Denver Public Art Seeks Qualified Colorado Artists for Multiple Public Art Projects  at Carpio-Sanguinette Park / Heron Pond

The City and County of Denver is pleased to announce an open call for new Public Art commissions for Carpio-Sanguinette Park / Heron Pond. 

The City of Denver’s Public Art Program seeks to commission one or more Colorado artists or artist teams to create  original works of art for the Carpio-Sanguinette Park / Heron Pond. The total public art budget for the park is $250,000 USD, and the art selection panel would like to commission several works of art with individual budgets of between  $50,000 and $125,000. Qualifications will be accepted through Monday, July 27, 11:59 p.m. 
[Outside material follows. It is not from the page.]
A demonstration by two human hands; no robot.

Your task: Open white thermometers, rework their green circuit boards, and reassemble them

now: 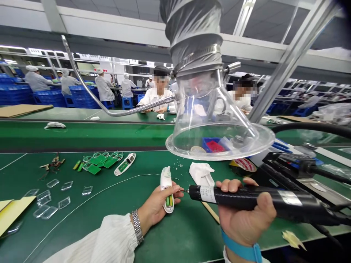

The goal of the public art commission is to create a unique and inspiring experience for park visitors and nearby communities. Artists are encouraged to envision new works that demonstrate an authentic connection between human  activity and the land, and tell the story of the place – historically, agriculturally, socially, culturally, and ecologically. Artists  should engage the community in the art creation process. The art selection panel is searching for artists who have a deep  understanding of the site and the vision for its future in order to create works of art that are relevant to the community  and are timeless and forward-looking. 

Artists may submit qualifications for Carpio-Sanguinette Park / Heron Pond public art project(s) at 

To view a fly-through of the park design, please visit:

For more information on these and other Denver Public Art opportunities, please visit artists. 


About Denver Arts & Venues 

Denver Arts & Venues’ mission is to amplify Denver’s quality of life and economic vitality through premier public venues, arts and  entertainment opportunities. Arts & Venues is the City and County of Denver agency responsible for operating some of the region’s most  renowned facilities, including Red Rocks Park and Amphitheatre, the Denver Performing Arts Complex, Colorado Convention Center, Denver  Coliseum and McNichols Civic Center Building. Arts & Venues also oversees the Denver Public Art Program, Create Denver, SCFD Tier III  granting process, Arts Education Fund and other entertainment and cultural events such as the Five Points Jazz Festival, Urban Arts Fund, P.S.  You Are Here and implementation of IMAGINE 2020: Denver’s Cultural Plan. Denver Arts & Venues is committed to diversity, equity and  inclusiveness in all our programs, initiatives and decision-making processes. 

About Denver Public Art 

Denver’s Public Art Program was established in 1988 as an Executive Order under Mayor Federico Peña. The order, enacted into Ordinance by  Denver City Council in 1991, directs that 1% of any capital improvement project over $1 million undertaken by the City, be set aside for the  inclusion of art. Over the past 30 years these artworks, along with the historic and donated works of art, make up the City’s Public Art  Collection. The Public Art Collection has expanded the opportunity for Denver residents to experience art in public places. 

About Carpio-Sanguinette Park / Heron Pond 

The park property lies along the South Platte River in the Globeville Neighborhood and is comprised of approximately 80 acres made up of  several separate Denver Parks and City-owned properties, including the Carpio-Sanguinette Park, Heller Open Space and Heron Pond. The park  serves the Globeville and Elyria Swansea neighborhoods as well as the future National Western Center Campus. The park and the Globeville  community have a rich history that needs to be remembered. The Globeville neighborhood was first incorporated as a town in 1891. It was a  community based around the Globe Smelter, once the Holden Smelter, other smelters in the area, the meatpacking industry and stockyards,  and was incorporated into Denver in 1902. There was an early influx of eastern European and Polish immigrants into the neighborhood but  soon the neighborhood became the home for communities of many cultures which added to its strength. As industry became more  mechanized, the economy of the neighborhood declined, and in the 1950s and 60s the construction of the two Interstates, I-25 and I-70,  further negatively impacted Globeville, along with Elyria and Swansea, two other historic neighborhoods in close proximity to the park. Improvements to the park will create a natural refuge and destination that improves and educates about biodiversity, sustainability, history,  community well-being and safety.